• [Exercise instructions]: Only the lines from the first line of the material below to the line containing "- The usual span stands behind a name", inclusive, should be copied, each exactly as written.

── Data block

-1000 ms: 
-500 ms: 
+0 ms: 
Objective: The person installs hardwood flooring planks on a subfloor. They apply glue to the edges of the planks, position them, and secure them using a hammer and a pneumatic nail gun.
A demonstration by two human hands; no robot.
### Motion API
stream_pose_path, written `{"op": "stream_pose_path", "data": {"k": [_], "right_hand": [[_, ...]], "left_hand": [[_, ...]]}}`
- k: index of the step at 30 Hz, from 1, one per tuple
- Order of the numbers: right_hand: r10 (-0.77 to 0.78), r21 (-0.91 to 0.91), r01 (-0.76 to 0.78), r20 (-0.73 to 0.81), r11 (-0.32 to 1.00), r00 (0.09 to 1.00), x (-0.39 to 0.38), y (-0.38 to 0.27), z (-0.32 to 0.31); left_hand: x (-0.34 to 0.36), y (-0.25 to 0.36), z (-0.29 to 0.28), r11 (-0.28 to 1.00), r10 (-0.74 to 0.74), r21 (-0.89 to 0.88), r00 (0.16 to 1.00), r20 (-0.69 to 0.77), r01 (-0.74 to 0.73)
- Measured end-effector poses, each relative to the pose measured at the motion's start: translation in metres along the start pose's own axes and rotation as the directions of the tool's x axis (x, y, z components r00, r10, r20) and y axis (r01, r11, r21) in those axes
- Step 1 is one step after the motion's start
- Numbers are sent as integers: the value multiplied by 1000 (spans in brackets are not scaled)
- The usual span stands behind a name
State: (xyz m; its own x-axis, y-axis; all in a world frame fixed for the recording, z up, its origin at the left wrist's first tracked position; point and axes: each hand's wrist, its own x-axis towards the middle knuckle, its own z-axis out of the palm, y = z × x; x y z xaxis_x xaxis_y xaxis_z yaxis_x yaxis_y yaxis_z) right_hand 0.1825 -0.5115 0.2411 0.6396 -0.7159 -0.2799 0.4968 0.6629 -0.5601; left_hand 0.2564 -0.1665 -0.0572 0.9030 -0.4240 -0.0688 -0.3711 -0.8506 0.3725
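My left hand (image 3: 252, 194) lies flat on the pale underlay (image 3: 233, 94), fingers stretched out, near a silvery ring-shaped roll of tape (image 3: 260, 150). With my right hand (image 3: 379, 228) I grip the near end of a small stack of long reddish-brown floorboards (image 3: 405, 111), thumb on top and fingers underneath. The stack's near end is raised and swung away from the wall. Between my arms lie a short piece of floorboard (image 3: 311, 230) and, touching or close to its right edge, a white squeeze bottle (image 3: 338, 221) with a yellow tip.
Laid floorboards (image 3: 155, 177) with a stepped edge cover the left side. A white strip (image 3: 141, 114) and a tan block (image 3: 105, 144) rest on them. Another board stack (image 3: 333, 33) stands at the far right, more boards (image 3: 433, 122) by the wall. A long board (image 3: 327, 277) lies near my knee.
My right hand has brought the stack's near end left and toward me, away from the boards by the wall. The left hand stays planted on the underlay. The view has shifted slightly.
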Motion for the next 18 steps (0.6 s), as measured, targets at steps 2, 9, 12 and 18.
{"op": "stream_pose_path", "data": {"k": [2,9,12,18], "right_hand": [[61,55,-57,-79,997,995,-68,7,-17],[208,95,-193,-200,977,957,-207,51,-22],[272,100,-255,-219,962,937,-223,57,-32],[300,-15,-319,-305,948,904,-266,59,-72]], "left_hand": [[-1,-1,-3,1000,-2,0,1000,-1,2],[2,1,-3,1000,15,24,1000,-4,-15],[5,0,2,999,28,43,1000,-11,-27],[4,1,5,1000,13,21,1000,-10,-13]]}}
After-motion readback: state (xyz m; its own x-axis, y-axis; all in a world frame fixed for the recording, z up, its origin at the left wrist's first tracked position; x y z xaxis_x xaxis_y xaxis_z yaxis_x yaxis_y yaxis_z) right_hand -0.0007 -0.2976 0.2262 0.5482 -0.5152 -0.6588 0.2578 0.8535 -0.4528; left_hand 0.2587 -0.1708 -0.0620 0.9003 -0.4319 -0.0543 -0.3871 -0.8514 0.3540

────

• [Solved problem]:
-1000 ms: 
-500 ms: 
+0 ms: 
Objective: The person installs hardwood flooring planks on a subfloor. They apply glue to the edges of the planks, position them, and secure them using a hammer and a pneumatic nail gun.
A demonstration by two human hands; no robot.
### Motion API
stream_pose_path, written `{"op": "stream_pose_path", "data": {"k": [_], "right_hand": [[_, ...]], "left_hand": [[_, ...]]}}`
- k: index of the step at 30 Hz, from 1, one per tuple
- Order of the numbers: right_hand: r10 (-0.77 to 0.78), r21 (-0.91 to 0.91), r01 (-0.76 to 0.78), r20 (-0.73 to 0.81), r11 (-0.32 to 1.00), r00 (0.09 to 1.00), x (-0.39 to 0.38), y (-0.38 to 0.27), z (-0.32 to 0.31); left_hand: x (-0.34 to 0.36), y (-0.25 to 0.36), z (-0.29 to 0.28), r11 (-0.28 to 1.00), r10 (-0.74 to 0.74), r21 (-0.89 to 0.88), r00 (0.16 to 1.00), r20 (-0.69 to 0.77), r01 (-0.74 to 0.73)
- Measured end-effector poses, each relative to the pose measured at the motion's start: translation in metres along the start pose's own axes and rotation as the directions of the tool's x axis (x, y, z components r00, r10, r20) and y axis (r01, r11, r21) in those axes
- Step 1 is one step after the motion's start
- Numbers are sent as integers: the value multiplied by 1000 (spans in brackets are not scaled)
- The usual span stands behind a name

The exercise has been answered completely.